Throughout  my short journey with OT, I have had a lot of friends, family, doctors, and lawyers, telling me that I had to be patient.  It’ s been just over 9 months since I last worked for Giant Eagle as a pharmacist.  I went through a few months of waiting for my first Neurologist to figure out whether I had early onset Parkinson’s disease or Essential tremor (a disease that I did not mention in the last post while talking about a tremors, this disease affects nearly 10 million Americans.  These tremors are also rhythmic tremors that mainly affect the upper body, but can also can radiate throughout the body).  The way they determine Essential tremor is treatment based, meaning they give the gold standard  treatment of propranolol, which is a beta-blocker that was originally designed for blood pressure, but also works for tremors or even nervousness.  Some people who are afraid of public speaking will take propranolol before they have to get in front of a crowd.

As I was being patient about my diagnosis and taking ever-increasing doses of propranolol, that did nothing for me, my original Neurologist was attempting to get me approved for a procedure that is about 95% effective in diagnosing Parkinson’s disease called a Datscan. I waited for a few months for my insurance to first deny initially and then the appeal, my then doctor’s gut told him that it wasn’t Parkinson’s and the propranolol didn’t touch it so it wasn’t Essential, so it must be partly due to anxiety and stress.  Now I had been a retail pharmacist at this point for 17 plus years, so I know what anxiety and stress feel like, and this wasn’t it.

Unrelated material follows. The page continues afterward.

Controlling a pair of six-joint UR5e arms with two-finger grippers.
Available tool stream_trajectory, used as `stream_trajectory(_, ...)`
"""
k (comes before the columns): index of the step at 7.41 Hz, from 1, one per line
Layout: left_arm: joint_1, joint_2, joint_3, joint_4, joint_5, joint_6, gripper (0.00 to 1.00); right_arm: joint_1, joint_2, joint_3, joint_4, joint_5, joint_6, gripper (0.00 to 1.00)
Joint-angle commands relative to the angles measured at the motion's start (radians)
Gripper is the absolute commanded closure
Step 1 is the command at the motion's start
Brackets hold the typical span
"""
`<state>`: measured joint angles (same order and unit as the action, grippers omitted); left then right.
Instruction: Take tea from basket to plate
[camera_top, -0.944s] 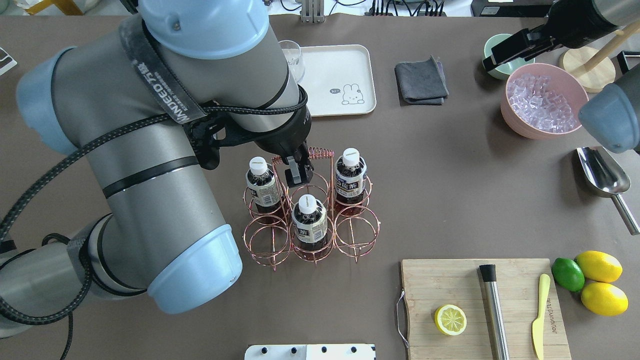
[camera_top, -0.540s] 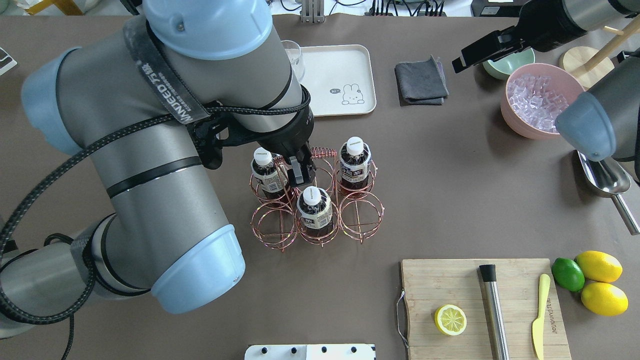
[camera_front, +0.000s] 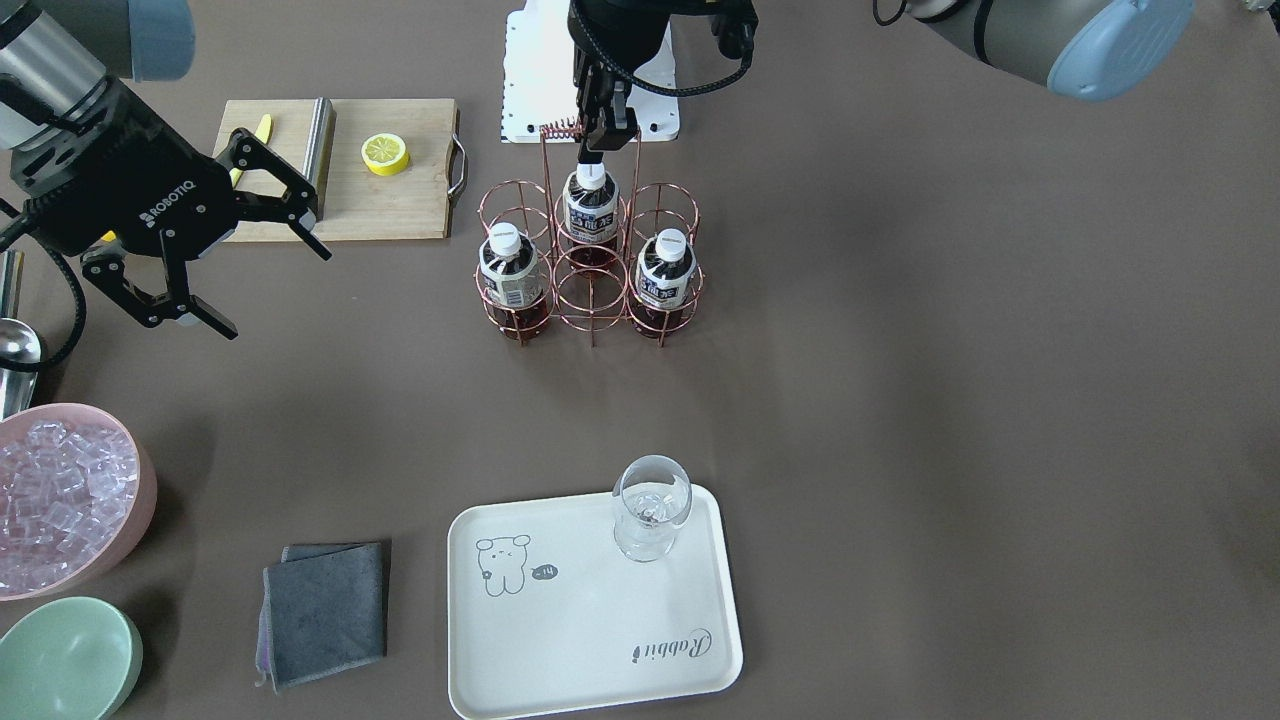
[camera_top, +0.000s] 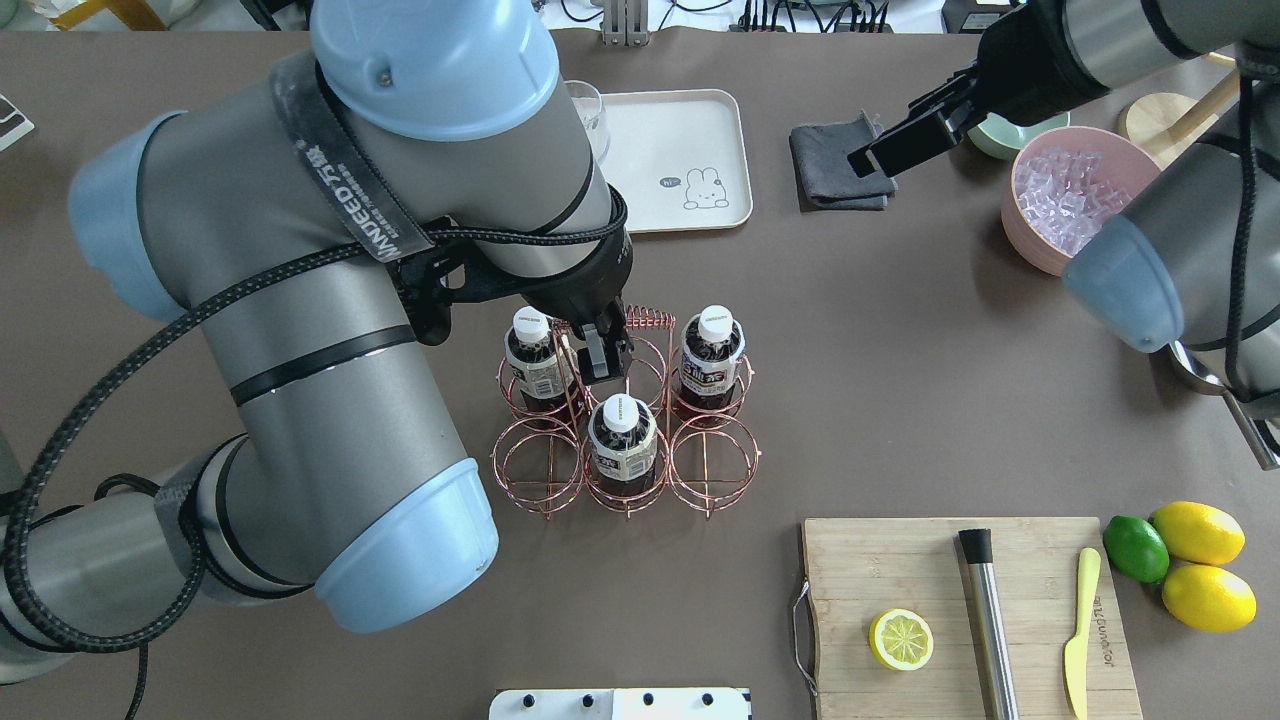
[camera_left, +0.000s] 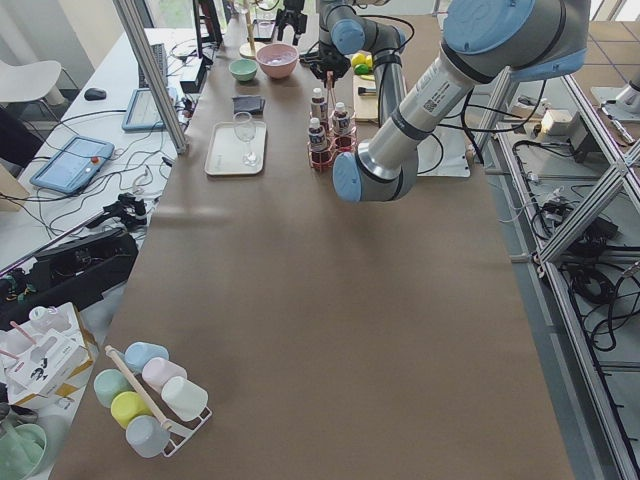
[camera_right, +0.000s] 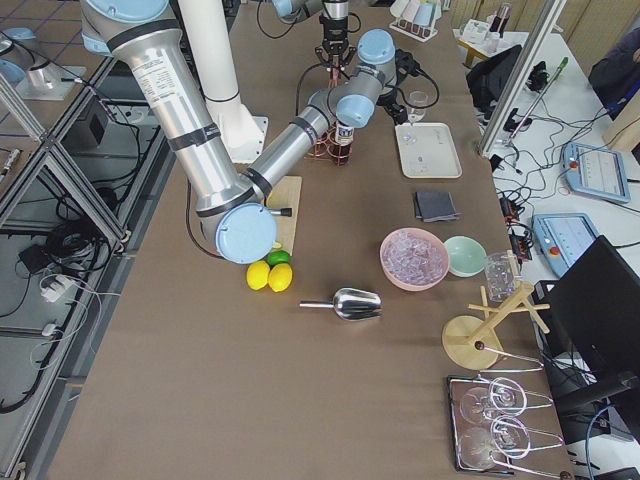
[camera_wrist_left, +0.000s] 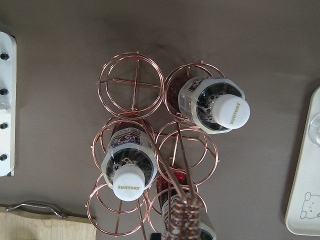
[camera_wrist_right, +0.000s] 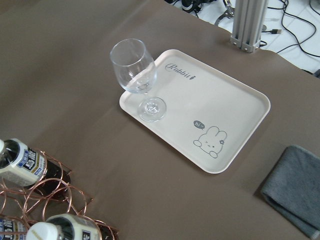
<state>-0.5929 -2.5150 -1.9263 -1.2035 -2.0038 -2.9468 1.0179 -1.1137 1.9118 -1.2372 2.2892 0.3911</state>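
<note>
Tea bottles (camera_front: 591, 205): three noted, upright, all seated in the basket (camera_front: 590, 270). One is placed in the middle cell of the robot-side row. The other two are placed in the outer cells of the row facing the plate (camera_front: 600, 650). The plate is set well apart from the basket on the surface (camera_front: 950, 400), with a wine glass (camera_front: 651, 515) stood near one corner. The left hand (camera_front: 602, 138) is seen closed on the basket's tall handle, just beside its coiled grip. The right hand (camera_front: 279, 296) is held above the surface, fingers spread wide, well apart from the basket.
</note>
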Motion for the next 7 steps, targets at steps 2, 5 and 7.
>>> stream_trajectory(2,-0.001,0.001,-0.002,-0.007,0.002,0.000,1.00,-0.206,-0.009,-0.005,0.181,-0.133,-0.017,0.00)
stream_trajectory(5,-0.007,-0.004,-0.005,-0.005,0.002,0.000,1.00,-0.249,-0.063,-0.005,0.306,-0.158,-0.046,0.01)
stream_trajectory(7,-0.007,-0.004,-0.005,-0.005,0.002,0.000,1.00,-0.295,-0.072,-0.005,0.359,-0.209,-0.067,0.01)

So, this lead me to the seeking or referrals to bigger medical centers and my eventual diagnosis with OT, where I was told to be patient, because, very little was known about the disease and the treatment was not extremely effective and had to build up in my system to show signs of improvement.  I was at this time placed on short-term disability that had a time frame of 6 months.  I tried this increasing medication and added physical therapy while my condition didn’t improve and my 6 months was getting closer and closer.

After my 6 months, my employer notified me that because I did not come back to work and was starting to be reviewed for long-term disability, that I would effectively be terminated at that point.  Talk about a test of patience!

So here we are a little more than 3 months from me being terminated, and initially denied long-term disability and dealing with appeals and conversations between lawyers from my side and from Giant Eagle about possible accommodations that could be made for me, I sit here as I write being patient.

The point to this is that I am by most definitions lucky.  How you say?  Some people have waited years, sometimes decades for a proper diagnosis of OT.  I have chosen to be voice for these people as well as myself to bring more awareness to miss or no diagnosis of neurological conditions.  I hope by me taking the “risk” of speaking out and the people who read my words sharing them, that somewhere and somehow individuals do not have to endure so much patience and anxiety for a proper diagnosis and answers to much-needed questions.

So I will continually thank you for reading and sharing my message to as many people as possible.  Please continue to provide feedback and I will continue to be a voice amongst a few until OT is given its proper status and funding as Parkinson’s disease and Essential tremor.

Thank you for reading, have a fantastic day even if you are buried in snow, and as always God bless.

Matt

 

2 thoughts on “Patience

  1. I admire your strength in telling us all about this disease. You are truly a hero. I pray that they find out more about OT, and find a better treatment plan and a cure. God Bles you nd your family, Matt.

    Liked by 1 person

    1. Thank you Ginnie. I appreciate the sentiment, but heroes wear uniforms. I’m just a regular trying to stand up for all of us. Your comments inspire me to do more, so Thank you!!!